Family Legacies, History Preserved

A favorite childhood pastime of playing in the creek has inspired the preservation of three properties in the rural town of Springtown, Arkansas in southwest Benton County.

Located 9 miles west of the Northwest Arkansas National Airport on Highway 12, the small settlement formed along the headwaters of Flint Creek in the mid-1800s has rarely seen more than 100 residents. Thanks to the generosity of the long-established Wasson and Freeman-Riley families, 23 acres of important heritage sites in the once-booming town have been donated to the Northwest Arkansas Land Trust for the enjoyment of future generations.

Forming the Springtown Heritage Loop are three different properties – The Flint Creek Headwaters Preserve, 20 acres surrounding Flint Creek and it’s headwaters, donated by the late Dr. John Wasson and family; The Springtown Methodist Episcopal Church South, established in 1881 and believed by historians to be the oldest standing church in Northwest Arkansas; and the Myrtle Freeman and Jerry Riley Pocket Preserve, a 1-acre parcel near the namesake spring in the center of town.

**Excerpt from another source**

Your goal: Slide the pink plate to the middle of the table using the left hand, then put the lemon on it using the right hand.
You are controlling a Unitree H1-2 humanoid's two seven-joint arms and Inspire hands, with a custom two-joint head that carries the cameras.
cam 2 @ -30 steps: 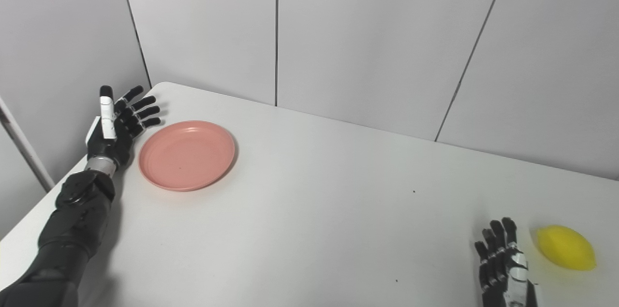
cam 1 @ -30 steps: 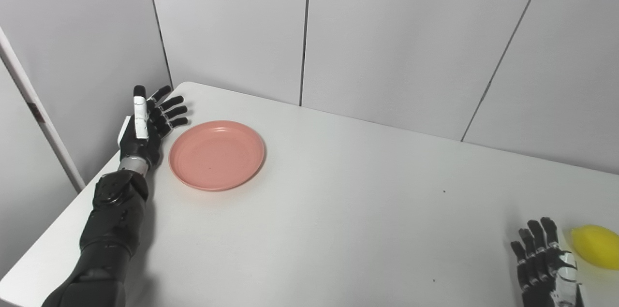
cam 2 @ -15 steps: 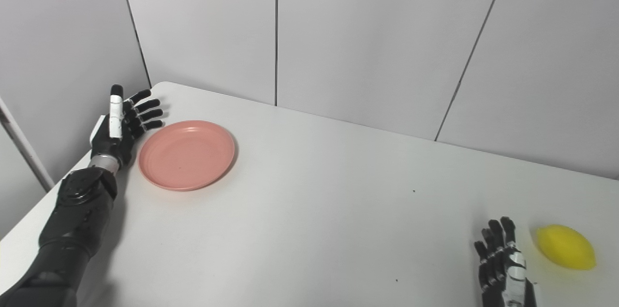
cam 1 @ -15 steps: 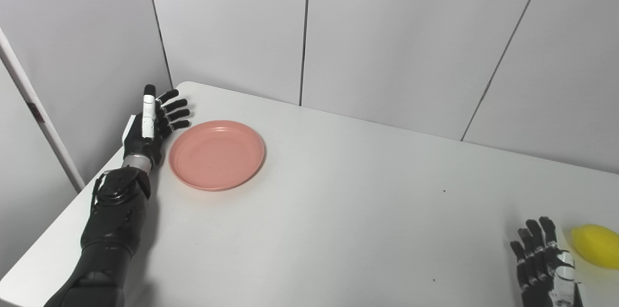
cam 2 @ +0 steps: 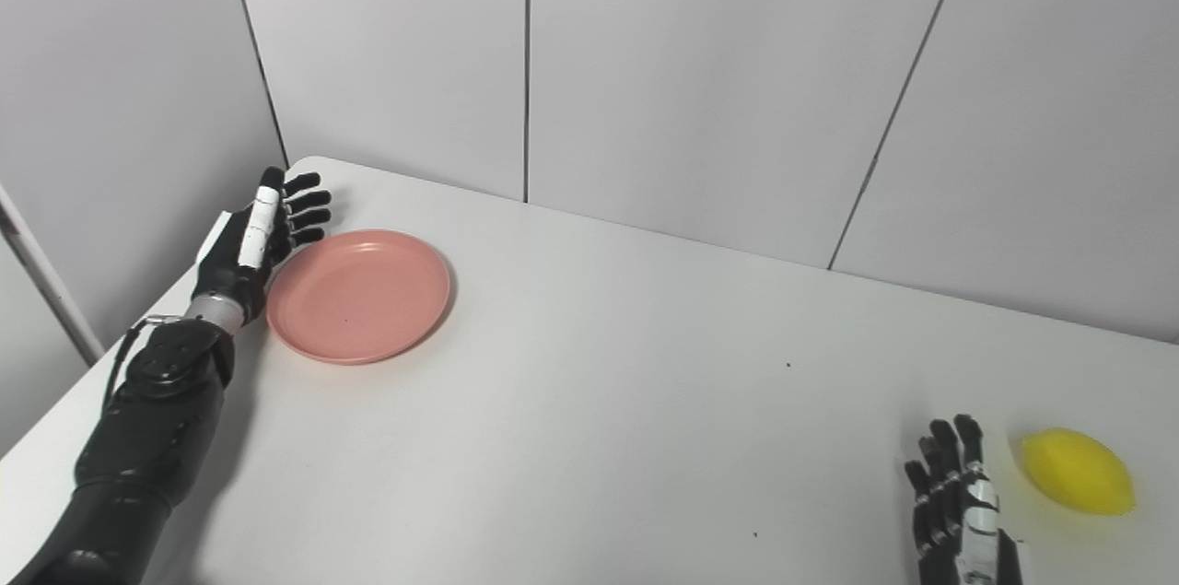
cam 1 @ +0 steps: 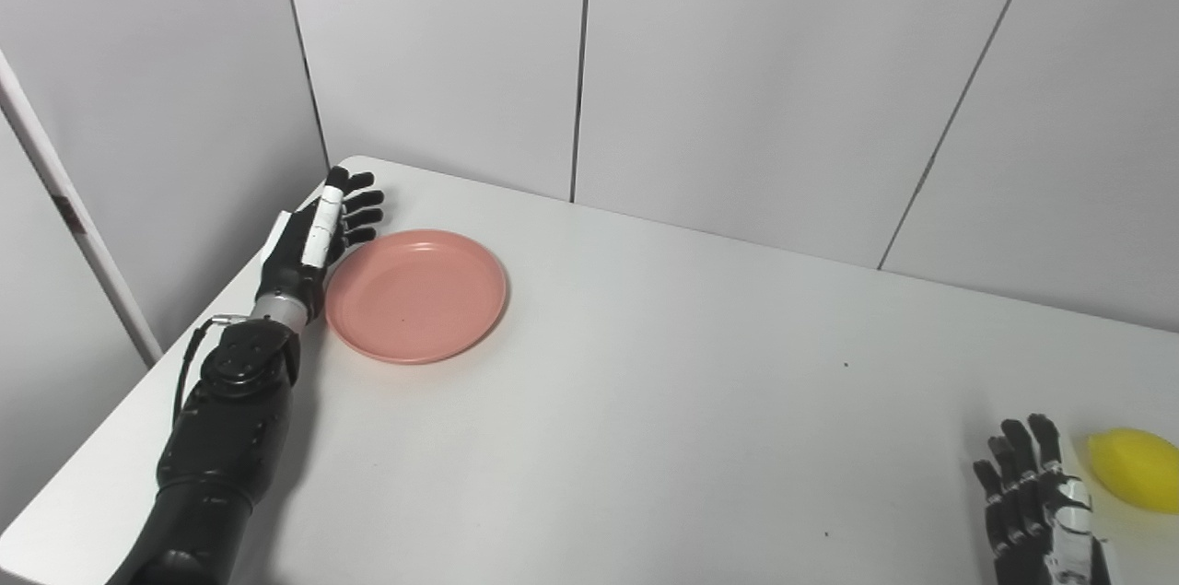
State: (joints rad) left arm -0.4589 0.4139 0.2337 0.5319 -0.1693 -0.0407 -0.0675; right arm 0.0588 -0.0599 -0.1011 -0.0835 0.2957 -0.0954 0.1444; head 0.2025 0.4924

“Springtown, although small, has outsized significance to the cultural and natural history of Northwest Arkansas. With the preservation of the Springtown Methodist Church, an historic homesite, and a natural area which is home to a threatened fish species, all along a recognized Civil War Trail, the NWA Land Trust is protecting a lot of conservation value within a small package. We are excited about the opportunities conserving these special places will provide to future generations of Arkansans.” - Marson Nance, Director of Land Protection & Stewardship


The Northwest Arkansas Land Trust was first approached by the late Dr. John Wasson in 2016 with 20 acres of pristine habitat along Flint Creek that had been in his family for generations. One of his fondest memories was learning to swim in the cool deep pools and jumping from limestone outcroppings that border the stream: ‘In the summer, the water was so cold that we dreaded having to enter it,” Wasson once shared. “The water was only about three feet deep and the creek bottom was limestone; I learned to swim very shallow. These are the joys I would like future generations to have. That is why I am trying to place as much of Flint Creek and its riparian banks in the hands of the Northwest Arkansas Land Trust as possible.”

Dr. Wasson donated the property to the land trust to ensure that it would remain

Dr. Wasson shares stories of growing up on Flint Creek with three other individuals, along the bank of the creek.
Dr. Wasson, center, shares stories of growing up on Flint Creek.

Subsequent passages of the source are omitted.